Come se non bastasse, a conferma che nel mirino sono principalmente i movimenti giovanili, il ministero dell’Educazione ha annunciato la messa al bando di ogni attività politica all’interno degli atenei. La censura delle associazioni universitarie entrerà in vigore con l’avvio dell’anno accademico. La Rete araba per i diritti umani (Anhri) ha duramente criticato la decisione definendola «una grave violazione dei diritti umani, delle libertà di espressione, a detrimento della partecipazione politica». I campus egiziani sono stati al centro delle proteste contro il colpo di stato militare del 3 luglio 2013. In particolare il dormitorio dell’Università al-Azhar, a due passi da Rabaa al Adaweya, è stato teatro degli scontri più cruenti tra islamisti e polizia. Ma anche nel campus dell’Università di Ayn Shams si sono registrati duri scontri, morti e feriti negli ultimi mesi. Proprio piazza Nahda, dove sorge l’Università del Cairo, era stata scelta dagli islamisti per uno dei sit-in a sostegno della legittimità dell’ex presidente Mohammed Morsi, deposto dai militari ormai più di un anno fa. Per limitare il dissenso, gli atenei erano stati chiusi durante le elezioni presidenziali del maggio scorso che hanno incoronato Sisi nuovo presidente.

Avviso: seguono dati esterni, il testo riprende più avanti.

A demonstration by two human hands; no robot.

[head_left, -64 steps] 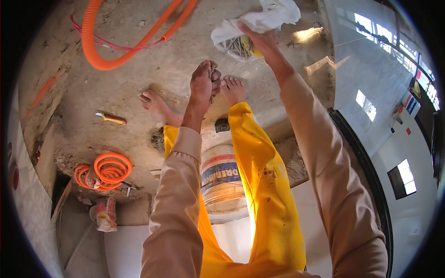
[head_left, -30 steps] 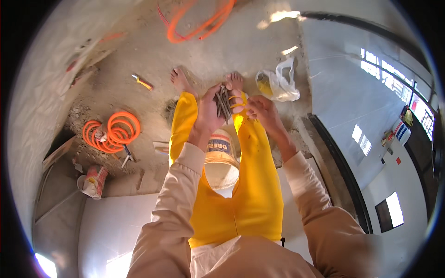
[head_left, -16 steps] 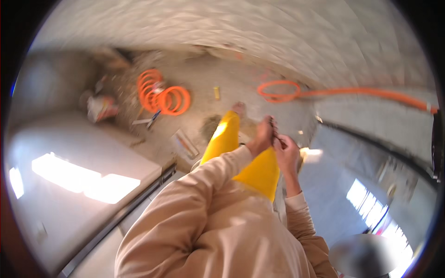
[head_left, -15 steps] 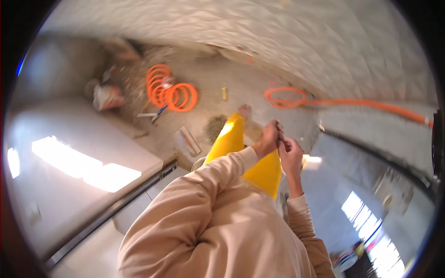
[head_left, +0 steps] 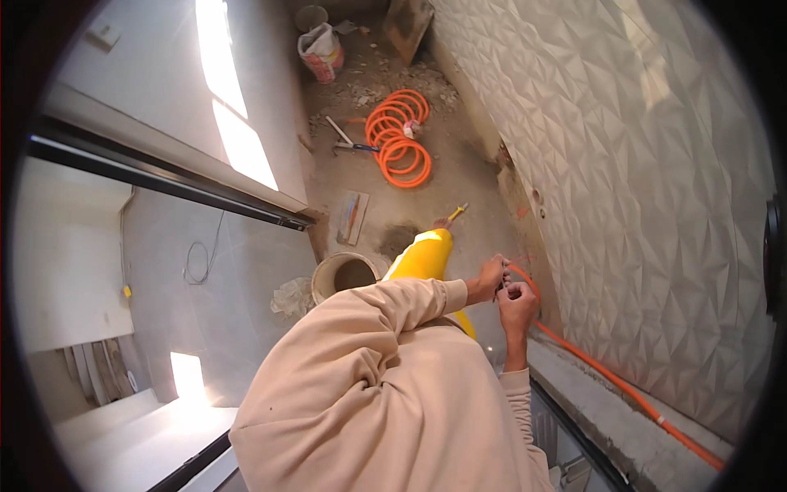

Da parte sua, Sisi procede a vele spiegate nel suo difficile tentativo di modernizzazione del paese. Dopo l’aumento dei prezzi di benzina, bollette, sigarette e alcolici, l’ex generale gioca la carta degli appalti pubblici. Non solo per raddoppiare il Canale di Suez ma anche per rifare il trucco ai centri urbani delle principali città egiziane. Per migliorare il trasporto pubblico (Morsi ci aveva provato tentando di regolamentare l’uso delle vespette-taxi: i tok tok), rinnovare piazze, strade, ravvivare il settore edilizio e limitare l’occupazione dello spazio pubblico da parte dei venditori ambulanti, Sisi si è incontrato con i governatori egiziani. Per attuare il suo piano però, il militare in giacca e cravatta non ha ascoltato i richiami del Consiglio di stato che aveva criticato l’esenzione sulle tasse per i beni immobili a club, alberghi, cliniche, ospedali ed edifici di proprietà dell’esercito.